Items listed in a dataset
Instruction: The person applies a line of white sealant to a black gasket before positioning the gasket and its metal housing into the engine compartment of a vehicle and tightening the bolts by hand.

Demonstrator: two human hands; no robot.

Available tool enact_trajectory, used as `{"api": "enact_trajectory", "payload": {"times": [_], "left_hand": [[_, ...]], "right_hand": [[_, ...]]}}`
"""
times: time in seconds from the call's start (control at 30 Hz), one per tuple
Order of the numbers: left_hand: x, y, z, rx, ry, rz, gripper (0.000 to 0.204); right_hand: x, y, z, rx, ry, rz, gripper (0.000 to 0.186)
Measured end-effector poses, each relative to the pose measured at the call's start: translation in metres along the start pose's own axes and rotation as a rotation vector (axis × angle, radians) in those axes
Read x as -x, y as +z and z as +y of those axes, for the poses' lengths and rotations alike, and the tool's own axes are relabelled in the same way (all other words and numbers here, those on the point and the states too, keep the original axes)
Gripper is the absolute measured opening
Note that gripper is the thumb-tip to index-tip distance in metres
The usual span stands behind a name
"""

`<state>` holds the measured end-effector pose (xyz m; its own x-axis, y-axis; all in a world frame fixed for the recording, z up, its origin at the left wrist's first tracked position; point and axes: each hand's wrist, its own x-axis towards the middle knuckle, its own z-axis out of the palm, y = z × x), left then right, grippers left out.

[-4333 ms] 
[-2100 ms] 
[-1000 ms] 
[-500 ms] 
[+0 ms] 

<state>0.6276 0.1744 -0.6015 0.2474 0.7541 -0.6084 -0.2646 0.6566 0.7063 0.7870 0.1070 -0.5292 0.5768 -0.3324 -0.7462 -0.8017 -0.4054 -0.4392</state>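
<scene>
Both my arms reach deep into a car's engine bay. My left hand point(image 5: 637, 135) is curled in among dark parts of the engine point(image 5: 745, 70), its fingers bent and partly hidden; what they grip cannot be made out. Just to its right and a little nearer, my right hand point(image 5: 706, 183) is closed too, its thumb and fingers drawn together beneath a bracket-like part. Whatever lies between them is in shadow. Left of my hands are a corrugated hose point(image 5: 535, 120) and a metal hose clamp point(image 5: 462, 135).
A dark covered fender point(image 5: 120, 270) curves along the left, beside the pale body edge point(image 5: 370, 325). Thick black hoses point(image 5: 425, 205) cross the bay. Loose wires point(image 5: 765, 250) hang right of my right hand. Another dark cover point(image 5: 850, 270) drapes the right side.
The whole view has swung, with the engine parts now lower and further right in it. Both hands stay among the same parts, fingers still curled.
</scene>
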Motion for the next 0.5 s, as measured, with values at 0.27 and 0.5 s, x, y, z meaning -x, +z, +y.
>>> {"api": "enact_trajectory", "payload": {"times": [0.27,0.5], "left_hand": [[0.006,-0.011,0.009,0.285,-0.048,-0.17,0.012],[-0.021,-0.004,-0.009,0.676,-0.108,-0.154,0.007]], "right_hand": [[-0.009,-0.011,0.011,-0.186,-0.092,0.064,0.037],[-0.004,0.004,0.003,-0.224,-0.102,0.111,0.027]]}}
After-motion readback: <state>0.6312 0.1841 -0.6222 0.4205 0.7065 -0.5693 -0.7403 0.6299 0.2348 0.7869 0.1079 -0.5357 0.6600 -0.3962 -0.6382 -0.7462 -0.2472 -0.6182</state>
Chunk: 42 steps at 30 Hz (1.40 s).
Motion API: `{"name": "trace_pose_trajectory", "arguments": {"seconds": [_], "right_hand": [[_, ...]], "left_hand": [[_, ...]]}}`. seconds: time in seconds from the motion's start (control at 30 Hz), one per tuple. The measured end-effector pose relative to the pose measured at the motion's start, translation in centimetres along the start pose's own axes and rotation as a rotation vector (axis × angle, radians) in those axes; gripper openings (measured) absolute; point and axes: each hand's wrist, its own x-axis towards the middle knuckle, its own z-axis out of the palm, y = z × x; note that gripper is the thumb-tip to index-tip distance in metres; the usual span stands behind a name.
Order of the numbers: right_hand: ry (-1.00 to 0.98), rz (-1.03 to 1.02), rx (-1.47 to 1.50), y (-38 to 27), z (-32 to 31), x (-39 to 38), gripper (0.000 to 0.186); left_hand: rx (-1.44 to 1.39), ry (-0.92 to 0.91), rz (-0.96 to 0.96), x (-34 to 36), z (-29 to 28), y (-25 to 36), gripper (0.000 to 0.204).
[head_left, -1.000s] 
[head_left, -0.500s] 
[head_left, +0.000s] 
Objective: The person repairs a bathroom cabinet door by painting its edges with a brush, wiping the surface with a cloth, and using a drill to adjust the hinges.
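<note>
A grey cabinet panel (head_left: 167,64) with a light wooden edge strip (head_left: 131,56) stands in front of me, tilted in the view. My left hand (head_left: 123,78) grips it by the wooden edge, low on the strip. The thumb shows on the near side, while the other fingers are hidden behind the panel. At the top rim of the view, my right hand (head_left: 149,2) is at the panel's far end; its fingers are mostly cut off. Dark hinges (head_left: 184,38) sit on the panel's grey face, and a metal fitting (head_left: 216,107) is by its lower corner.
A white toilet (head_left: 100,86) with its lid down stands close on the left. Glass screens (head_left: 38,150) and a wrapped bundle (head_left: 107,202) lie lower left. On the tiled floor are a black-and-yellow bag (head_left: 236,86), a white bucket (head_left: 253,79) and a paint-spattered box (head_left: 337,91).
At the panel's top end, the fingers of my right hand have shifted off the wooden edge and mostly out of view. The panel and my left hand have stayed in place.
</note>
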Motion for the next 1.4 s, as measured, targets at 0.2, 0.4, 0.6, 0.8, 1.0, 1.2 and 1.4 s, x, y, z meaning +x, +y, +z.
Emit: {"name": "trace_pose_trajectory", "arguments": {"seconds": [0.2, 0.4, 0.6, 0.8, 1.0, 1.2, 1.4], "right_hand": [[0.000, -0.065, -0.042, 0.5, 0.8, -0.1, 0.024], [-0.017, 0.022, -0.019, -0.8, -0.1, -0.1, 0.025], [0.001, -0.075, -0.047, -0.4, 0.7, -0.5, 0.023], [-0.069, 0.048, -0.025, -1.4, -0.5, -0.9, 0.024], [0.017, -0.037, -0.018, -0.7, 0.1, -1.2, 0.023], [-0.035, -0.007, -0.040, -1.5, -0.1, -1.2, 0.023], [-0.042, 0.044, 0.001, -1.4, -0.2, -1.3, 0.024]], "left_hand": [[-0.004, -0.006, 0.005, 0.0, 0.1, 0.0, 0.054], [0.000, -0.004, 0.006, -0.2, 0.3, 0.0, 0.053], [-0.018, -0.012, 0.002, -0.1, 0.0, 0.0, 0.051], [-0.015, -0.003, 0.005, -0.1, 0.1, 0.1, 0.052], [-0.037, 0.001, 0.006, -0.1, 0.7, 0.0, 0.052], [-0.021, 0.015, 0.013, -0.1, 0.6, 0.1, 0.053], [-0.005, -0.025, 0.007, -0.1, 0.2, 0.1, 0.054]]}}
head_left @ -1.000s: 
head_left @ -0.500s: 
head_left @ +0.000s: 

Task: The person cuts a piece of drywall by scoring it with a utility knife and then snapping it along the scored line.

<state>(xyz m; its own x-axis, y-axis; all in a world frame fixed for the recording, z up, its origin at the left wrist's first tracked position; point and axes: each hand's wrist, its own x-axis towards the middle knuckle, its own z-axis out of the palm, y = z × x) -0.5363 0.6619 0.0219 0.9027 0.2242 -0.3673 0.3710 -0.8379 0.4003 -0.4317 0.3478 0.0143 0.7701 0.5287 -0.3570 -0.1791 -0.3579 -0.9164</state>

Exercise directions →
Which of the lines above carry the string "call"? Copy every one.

Response to this task →
times: time in seconds from the call's start (control at 30 Hz), one per tuple
Measured end-effector poses, each relative to the pose measured at the call's start: translation in metres along the start pose's own axes and rotation as a rotation vector (axis × angle, radians) in those axes

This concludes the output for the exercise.